Problem to work on >>
Take from the data every line in which the word "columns" is found.

Information shown >>
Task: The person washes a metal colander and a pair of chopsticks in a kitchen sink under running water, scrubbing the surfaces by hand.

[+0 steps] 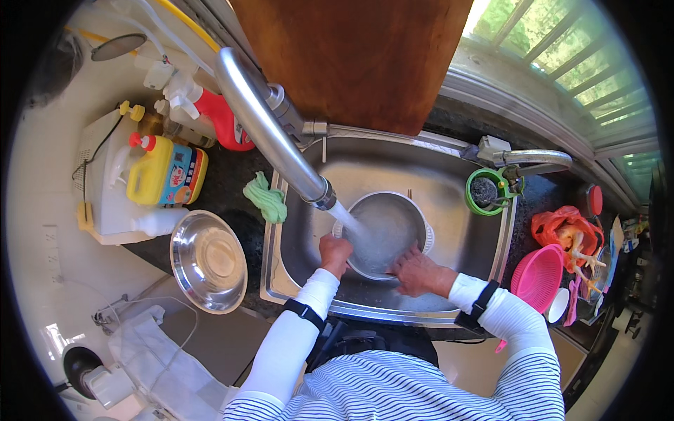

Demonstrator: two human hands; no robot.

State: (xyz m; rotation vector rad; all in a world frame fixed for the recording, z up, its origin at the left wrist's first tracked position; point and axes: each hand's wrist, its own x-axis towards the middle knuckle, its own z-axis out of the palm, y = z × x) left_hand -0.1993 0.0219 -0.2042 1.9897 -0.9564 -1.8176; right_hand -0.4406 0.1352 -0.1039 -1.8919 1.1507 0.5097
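Observation:
A round metal pot (pixel 387 202) stands in the stainless steel sink (pixel 453 173), and water (pixel 345 216) pours into it from the curved faucet (pixel 263 121). Cloudy, churning water fills its inside, so the bottom is hidden. At the pot's left side, my left hand (pixel 335 253) grips the rim near a light handle. My right hand (pixel 418 269) lies at the lower right rim, with its fingertips reaching over the edge towards the water. Its fingers are slightly spread, and I see nothing held in them.
Left of the sink are a green cloth (pixel 266 197), a steel basin (pixel 210 263) and a yellow detergent jug (pixel 168 171). A green cup with a scourer (pixel 483 192) hangs at the right rim. Further right are a pink basket (pixel 539 279) and poultry in a red bag (pixel 566 231). A wooden board (pixel 353 58) stands behind.

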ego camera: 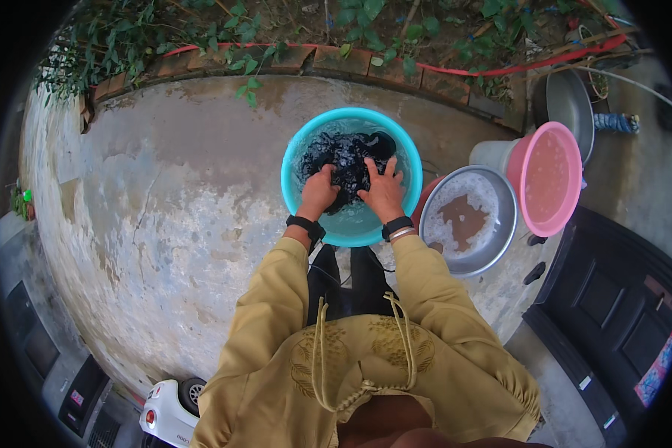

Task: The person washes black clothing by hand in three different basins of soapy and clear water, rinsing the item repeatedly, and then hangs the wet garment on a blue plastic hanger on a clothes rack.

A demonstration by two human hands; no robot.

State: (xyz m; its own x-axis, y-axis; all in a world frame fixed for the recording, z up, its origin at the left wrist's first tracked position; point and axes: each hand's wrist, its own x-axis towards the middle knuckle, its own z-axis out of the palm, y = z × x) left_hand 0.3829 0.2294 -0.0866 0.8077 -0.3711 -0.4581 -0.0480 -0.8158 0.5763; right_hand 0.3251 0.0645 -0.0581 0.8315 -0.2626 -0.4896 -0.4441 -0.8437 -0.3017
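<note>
Before me stands a turquoise plastic basin (288, 190) of water, with a dark wet cloth (347, 162) bunched up in it. My left hand (320, 193) reaches over the near left side and touches the cloth; some of its fingers are bent out of sight, so its grip cannot be told. On the cloth's right side rests my right hand (383, 187), fingers spread and pointing away from me. Both wrists wear black bands, and the right one also has a silver bangle.
Right of the basin, a metal bowl (512, 224) holds foamy water. Beyond it stand a pink tub (575, 196) of cloudy water and a large metal pan (571, 101). A brick border (341, 60) edges the plants ahead. A white toy car (168, 414) sits behind left.
</note>
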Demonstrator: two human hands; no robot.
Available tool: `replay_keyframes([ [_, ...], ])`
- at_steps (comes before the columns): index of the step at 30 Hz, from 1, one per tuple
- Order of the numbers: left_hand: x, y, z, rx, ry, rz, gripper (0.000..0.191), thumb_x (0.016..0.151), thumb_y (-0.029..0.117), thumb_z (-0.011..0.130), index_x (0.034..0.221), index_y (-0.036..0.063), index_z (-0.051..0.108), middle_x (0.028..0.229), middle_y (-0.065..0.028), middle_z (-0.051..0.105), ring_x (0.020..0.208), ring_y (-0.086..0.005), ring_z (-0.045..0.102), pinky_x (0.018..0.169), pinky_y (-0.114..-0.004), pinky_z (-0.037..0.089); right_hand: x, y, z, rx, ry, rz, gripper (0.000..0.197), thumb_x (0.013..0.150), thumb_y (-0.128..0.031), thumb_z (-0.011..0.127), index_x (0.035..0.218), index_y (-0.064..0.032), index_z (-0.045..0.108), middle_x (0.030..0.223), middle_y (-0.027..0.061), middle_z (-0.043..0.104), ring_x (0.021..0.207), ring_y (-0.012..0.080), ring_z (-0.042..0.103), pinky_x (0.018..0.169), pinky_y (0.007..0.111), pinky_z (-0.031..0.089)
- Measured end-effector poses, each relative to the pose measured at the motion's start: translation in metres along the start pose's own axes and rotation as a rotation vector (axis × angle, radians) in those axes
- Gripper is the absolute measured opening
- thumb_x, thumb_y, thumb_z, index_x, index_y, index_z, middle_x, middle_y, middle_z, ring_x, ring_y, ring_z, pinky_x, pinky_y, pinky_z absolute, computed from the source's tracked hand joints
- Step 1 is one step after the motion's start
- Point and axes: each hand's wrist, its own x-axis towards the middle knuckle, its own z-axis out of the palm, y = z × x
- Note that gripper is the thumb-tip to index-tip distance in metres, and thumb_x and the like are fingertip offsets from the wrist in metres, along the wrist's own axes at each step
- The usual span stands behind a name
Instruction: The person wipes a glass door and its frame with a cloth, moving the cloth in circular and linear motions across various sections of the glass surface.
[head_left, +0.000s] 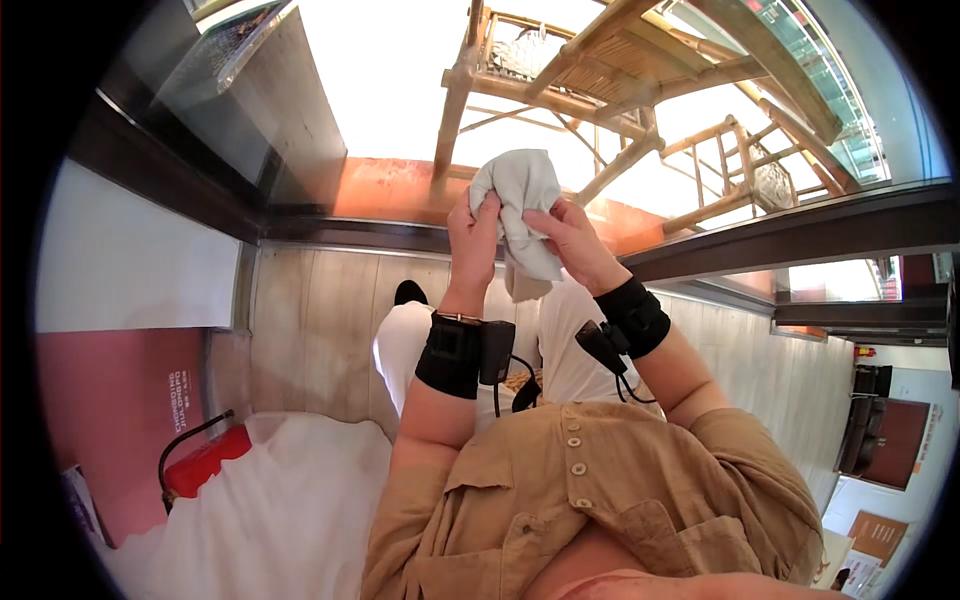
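A pale grey cloth, bunched and folded, is held up in front of a glass pane in a dark frame. My left hand grips its left edge, with the thumb on the near side. On the cloth's right side, my right hand pinches it between thumb and fingers. A loose end of the cloth hangs down between the two hands. Both wrists wear black straps with small dark devices and cables.
Dark window frame runs across ahead. Beyond the glass stand a bamboo table and a bamboo chair. A red fire extinguisher and white fabric are at the lower left, over a wood-look floor.
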Motion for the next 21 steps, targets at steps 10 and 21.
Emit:
replay_keyframes([
  [10, 0.005, 0.008, -0.008, -0.228, -0.033, -0.263, 0.019, 0.085, 0.009, 0.051, 0.097, -0.0039, 0.059, 0.088, -0.0043, 0.061, 0.077, -0.0099, 0.056, 0.07, -0.022, 0.045, -0.018, -0.07, 0.018, -0.011, 0.303, 0.11, 0.029, 0.086, -0.017, 0.05, 0.101, 0.0079, 0.052, 0.095, 0.0101, 0.059, 0.084, 0.0159, 0.059, 0.075, 0.026, 0.048],
  [21, -0.002, -0.023, -0.003, 0.384, -0.561, 0.026, 0.061, 0.081, 0.025, 0.06, 0.128, 0.0, 0.031, 0.122, -0.0083, 0.042, 0.109, -0.0169, 0.043, 0.092, -0.029, 0.036, -0.028, -0.061, 0.028, -0.342, 0.118, -0.067, 0.034, 0.092, -0.025, 0.044, 0.116, -0.0023, 0.05, 0.091, -0.0018, 0.055, 0.074, 0.0032, 0.048, 0.064, 0.018, 0.041],
])
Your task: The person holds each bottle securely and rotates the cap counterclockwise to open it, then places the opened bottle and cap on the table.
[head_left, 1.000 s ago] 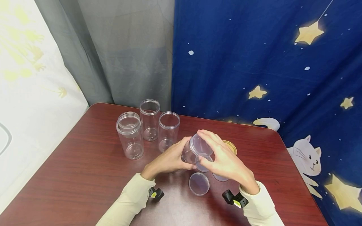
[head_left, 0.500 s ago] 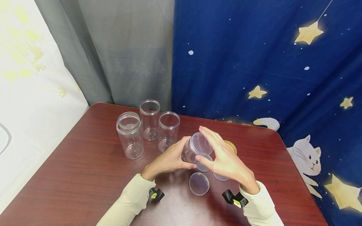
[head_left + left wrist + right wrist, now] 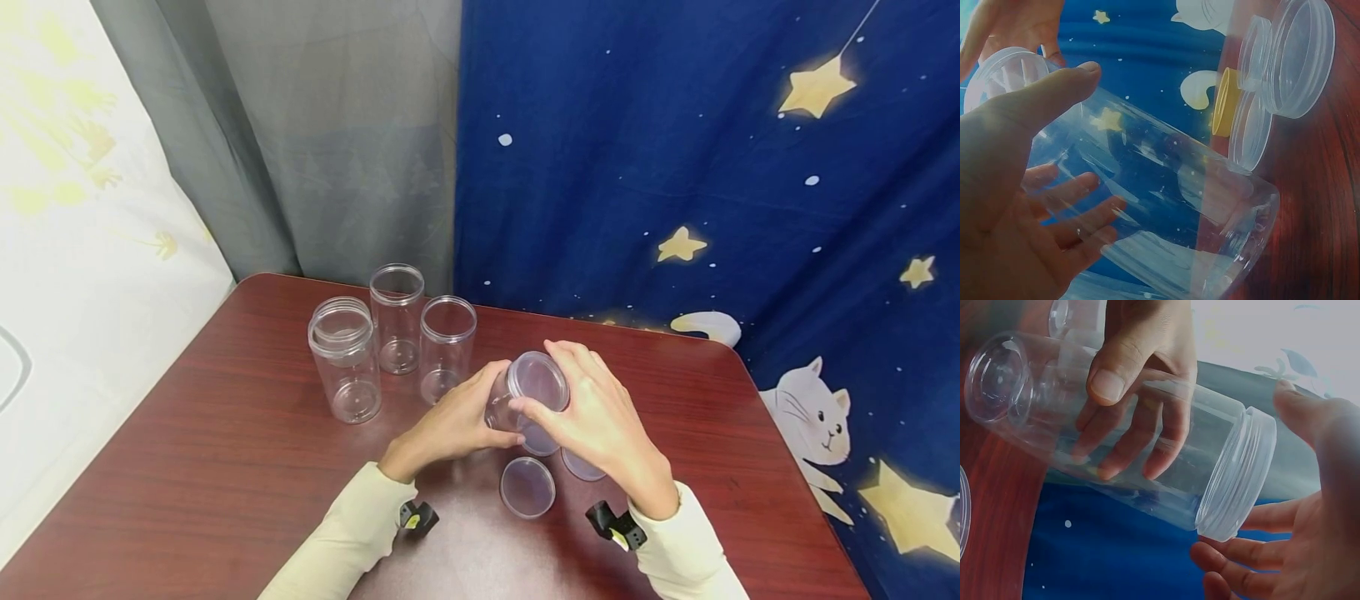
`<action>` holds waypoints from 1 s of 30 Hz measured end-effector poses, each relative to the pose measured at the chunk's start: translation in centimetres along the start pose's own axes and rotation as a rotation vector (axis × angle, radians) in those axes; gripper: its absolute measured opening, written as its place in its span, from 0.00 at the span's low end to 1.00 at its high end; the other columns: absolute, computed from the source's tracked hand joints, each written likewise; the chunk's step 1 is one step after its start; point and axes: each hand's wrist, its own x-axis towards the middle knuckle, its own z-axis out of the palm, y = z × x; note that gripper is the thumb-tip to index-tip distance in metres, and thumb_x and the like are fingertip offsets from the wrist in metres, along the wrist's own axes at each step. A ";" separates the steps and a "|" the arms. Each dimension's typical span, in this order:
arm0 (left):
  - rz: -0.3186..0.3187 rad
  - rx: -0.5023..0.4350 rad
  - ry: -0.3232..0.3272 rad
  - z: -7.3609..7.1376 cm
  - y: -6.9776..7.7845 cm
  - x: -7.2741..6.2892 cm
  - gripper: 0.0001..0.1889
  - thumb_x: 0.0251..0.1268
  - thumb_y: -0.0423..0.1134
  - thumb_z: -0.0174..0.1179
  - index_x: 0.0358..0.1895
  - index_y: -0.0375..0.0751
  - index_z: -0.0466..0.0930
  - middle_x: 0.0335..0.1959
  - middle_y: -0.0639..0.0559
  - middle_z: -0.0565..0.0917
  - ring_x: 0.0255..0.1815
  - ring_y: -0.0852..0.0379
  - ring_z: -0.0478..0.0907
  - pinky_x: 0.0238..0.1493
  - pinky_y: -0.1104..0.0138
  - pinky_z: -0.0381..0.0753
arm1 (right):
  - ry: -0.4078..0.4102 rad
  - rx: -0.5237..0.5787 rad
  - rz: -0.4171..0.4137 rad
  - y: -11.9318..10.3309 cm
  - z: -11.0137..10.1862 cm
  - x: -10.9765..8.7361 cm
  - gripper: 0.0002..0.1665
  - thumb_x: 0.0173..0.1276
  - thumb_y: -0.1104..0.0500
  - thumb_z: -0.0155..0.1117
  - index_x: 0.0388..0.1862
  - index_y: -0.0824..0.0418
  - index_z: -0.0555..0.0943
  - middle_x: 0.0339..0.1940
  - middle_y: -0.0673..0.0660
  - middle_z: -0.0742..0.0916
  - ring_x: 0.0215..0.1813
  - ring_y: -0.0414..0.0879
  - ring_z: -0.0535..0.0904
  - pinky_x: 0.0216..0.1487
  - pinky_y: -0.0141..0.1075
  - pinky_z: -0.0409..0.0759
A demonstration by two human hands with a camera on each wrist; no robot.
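Note:
My left hand (image 3: 450,421) holds a clear plastic jar (image 3: 1166,169), with the thumb on one side and the fingers round the other. The jar leans, and its lidded end faces my right hand (image 3: 600,417). A translucent lid (image 3: 1241,478) sits over that end. Spread about the lid, my right hand has its thumb slightly apart from the rim in the right wrist view; some fingertips lie near or against the far edge. Just below on the table are loose clear lids (image 3: 528,489), partly covered by the jar and my right hand.
Several clear jars (image 3: 447,350) stand upright at the back left; one has a ring-like piece at its mouth. A gold lid (image 3: 1225,103) lies among the clear lids. Beyond the dark red table (image 3: 225,433) hang grey and blue curtains (image 3: 585,167).
My right hand has shifted slightly right and turned about the lid, now covering the gold lid in the head view. My left hand keeps holding the jar, which has moved slightly right.

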 end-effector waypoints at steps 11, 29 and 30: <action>-0.006 0.001 -0.003 0.0 -0.1 0.0 0.46 0.43 0.48 0.79 0.68 0.47 0.65 0.58 0.54 0.77 0.58 0.56 0.77 0.60 0.56 0.76 | -0.011 -0.003 0.001 -0.3 0.1 0.0 0.49 0.57 0.30 0.68 0.69 0.57 0.72 0.60 0.56 0.82 0.59 0.53 0.79 0.53 0.55 0.79; 0.004 -0.024 -0.008 0.1 -0.4 -0.1 0.47 0.44 0.50 0.79 0.69 0.49 0.64 0.59 0.55 0.78 0.60 0.58 0.76 0.61 0.57 0.75 | -0.050 0.013 -0.055 -0.2 0.3 0.0 0.47 0.58 0.36 0.71 0.72 0.55 0.70 0.64 0.55 0.79 0.62 0.51 0.76 0.54 0.50 0.80; 0.004 -0.025 -0.010 0.1 -0.4 -0.1 0.47 0.44 0.50 0.79 0.69 0.49 0.64 0.59 0.56 0.77 0.60 0.58 0.76 0.62 0.57 0.75 | -0.053 0.017 -0.058 -0.2 0.3 0.0 0.47 0.58 0.36 0.71 0.72 0.55 0.69 0.65 0.55 0.79 0.63 0.51 0.76 0.55 0.50 0.79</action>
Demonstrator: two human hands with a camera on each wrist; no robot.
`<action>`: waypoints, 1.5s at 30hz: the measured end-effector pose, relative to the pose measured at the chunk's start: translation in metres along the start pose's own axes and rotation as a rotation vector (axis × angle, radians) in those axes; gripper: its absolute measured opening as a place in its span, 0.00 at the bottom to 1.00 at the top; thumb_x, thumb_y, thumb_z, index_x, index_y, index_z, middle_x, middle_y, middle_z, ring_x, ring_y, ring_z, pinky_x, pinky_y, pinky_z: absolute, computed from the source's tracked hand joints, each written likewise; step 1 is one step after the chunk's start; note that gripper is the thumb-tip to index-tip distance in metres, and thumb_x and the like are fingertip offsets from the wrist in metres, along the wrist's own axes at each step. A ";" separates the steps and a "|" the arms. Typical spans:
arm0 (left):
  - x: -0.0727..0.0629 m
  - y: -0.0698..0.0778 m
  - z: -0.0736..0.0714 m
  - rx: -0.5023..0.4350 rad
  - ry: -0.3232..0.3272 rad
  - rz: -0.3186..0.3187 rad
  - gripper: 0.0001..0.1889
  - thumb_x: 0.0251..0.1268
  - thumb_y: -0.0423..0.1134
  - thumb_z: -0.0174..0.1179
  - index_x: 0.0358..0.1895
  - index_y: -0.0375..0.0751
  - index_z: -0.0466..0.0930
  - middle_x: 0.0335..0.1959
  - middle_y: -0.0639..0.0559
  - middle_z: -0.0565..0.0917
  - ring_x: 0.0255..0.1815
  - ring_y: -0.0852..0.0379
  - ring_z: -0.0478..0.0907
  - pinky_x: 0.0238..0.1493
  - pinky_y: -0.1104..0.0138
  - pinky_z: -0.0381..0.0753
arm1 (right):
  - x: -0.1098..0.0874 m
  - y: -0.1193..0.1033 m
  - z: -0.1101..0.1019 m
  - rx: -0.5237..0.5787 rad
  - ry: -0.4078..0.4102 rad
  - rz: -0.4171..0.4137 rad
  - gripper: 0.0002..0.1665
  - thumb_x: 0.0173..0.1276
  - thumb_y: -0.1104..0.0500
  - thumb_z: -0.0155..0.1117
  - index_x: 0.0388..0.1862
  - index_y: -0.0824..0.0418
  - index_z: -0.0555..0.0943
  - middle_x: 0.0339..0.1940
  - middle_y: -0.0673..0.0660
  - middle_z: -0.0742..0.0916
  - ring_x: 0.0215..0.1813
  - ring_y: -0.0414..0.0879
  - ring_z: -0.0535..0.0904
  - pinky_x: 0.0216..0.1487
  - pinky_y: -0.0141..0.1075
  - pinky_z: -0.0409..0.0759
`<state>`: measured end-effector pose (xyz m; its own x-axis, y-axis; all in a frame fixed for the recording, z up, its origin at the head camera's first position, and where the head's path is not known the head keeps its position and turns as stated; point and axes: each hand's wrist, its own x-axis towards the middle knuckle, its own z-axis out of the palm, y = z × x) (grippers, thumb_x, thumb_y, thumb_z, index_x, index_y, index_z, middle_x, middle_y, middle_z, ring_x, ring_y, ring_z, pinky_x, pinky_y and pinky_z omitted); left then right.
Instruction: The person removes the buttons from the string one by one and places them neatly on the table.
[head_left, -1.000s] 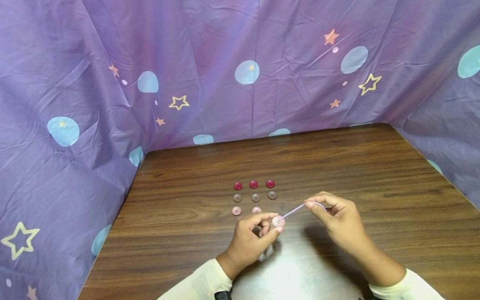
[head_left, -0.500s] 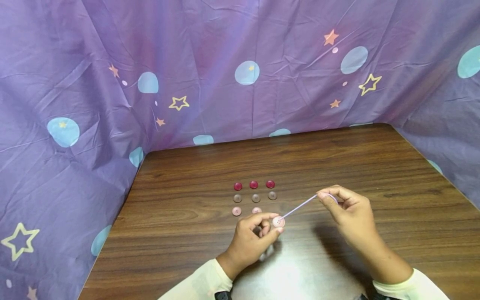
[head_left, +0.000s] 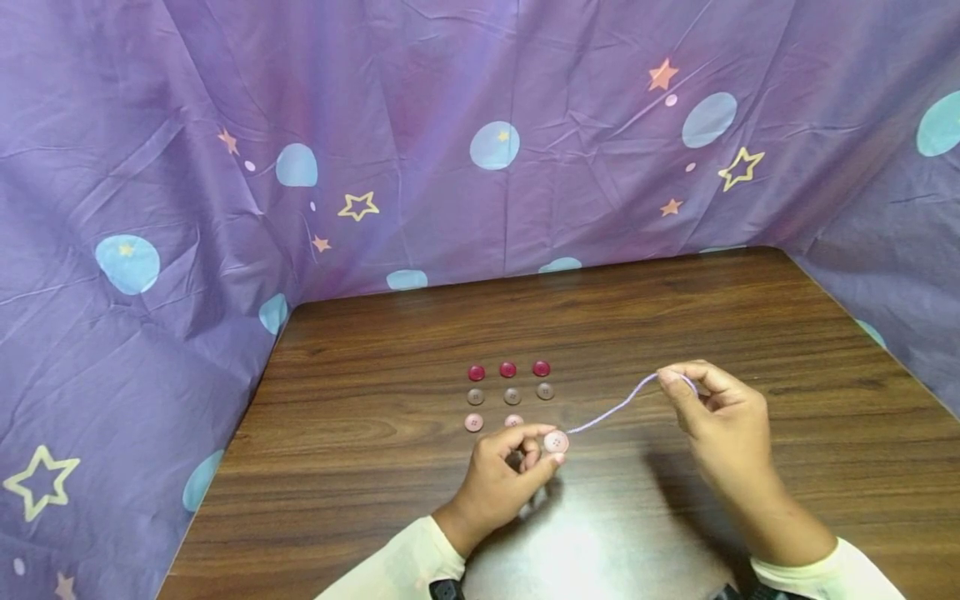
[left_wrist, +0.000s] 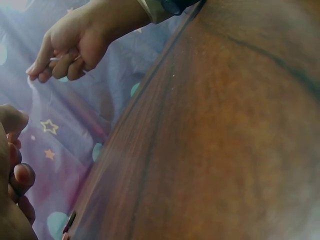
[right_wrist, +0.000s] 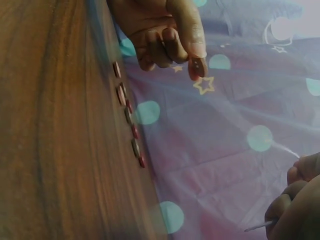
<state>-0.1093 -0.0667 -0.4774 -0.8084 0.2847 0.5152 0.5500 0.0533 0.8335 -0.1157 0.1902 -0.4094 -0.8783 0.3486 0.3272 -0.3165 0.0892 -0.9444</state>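
In the head view my left hand (head_left: 502, 473) pinches a pale pink button (head_left: 557, 442) by its edge, between thumb and index finger, above the table. The button's face and its small holes show, turned toward the head camera. My right hand (head_left: 723, 421), higher and to the right, pinches a thin purple string (head_left: 618, 406) between thumb and index finger. The string sags in a curve toward the button's upper right edge; whether it joins the button there I cannot tell. In the right wrist view, a short string end (right_wrist: 259, 226) sticks out below the right hand (right_wrist: 300, 200).
Behind the left hand, buttons lie in rows on the wooden table (head_left: 360, 367): red buttons (head_left: 507, 369) at the back, brown buttons (head_left: 512, 396) in the middle, pink buttons (head_left: 473, 422) in front. A purple curtain (head_left: 420, 100) with stars surrounds the table's back and sides.
My right hand has moved up and to the right with the string. The string, taut from the button's face before, now hangs slack at its edge. The left hand has stayed still.
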 end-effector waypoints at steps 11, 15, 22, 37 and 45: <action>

Solution to the exercise >>
- at_steps (comes before the columns): index of the step at 30 Hz, from 1, one per tuple
`<action>` holds waypoints from 1 s of 30 Hz measured end-effector poses, each relative to the pose measured at the chunk's start: translation in centimetres along the start pose's own axes and rotation as a rotation vector (axis × angle, radians) in those axes; gripper: its absolute measured opening, written as its place in its span, from 0.00 at the span's low end to 1.00 at its high end; the other columns: absolute, computed from the source's tracked hand joints, each written likewise; the chunk's step 1 is one step after its start; point and axes: each hand's wrist, its own x-axis towards the middle knuckle, its own z-axis out of the palm, y = z × x; note that gripper is the thumb-tip to index-tip distance in metres, and thumb_x and the like are fingertip offsets from the wrist in metres, along the wrist's own axes at each step. A ";" separates the steps and a "|" the arms. Each dimension's typical span, in this order:

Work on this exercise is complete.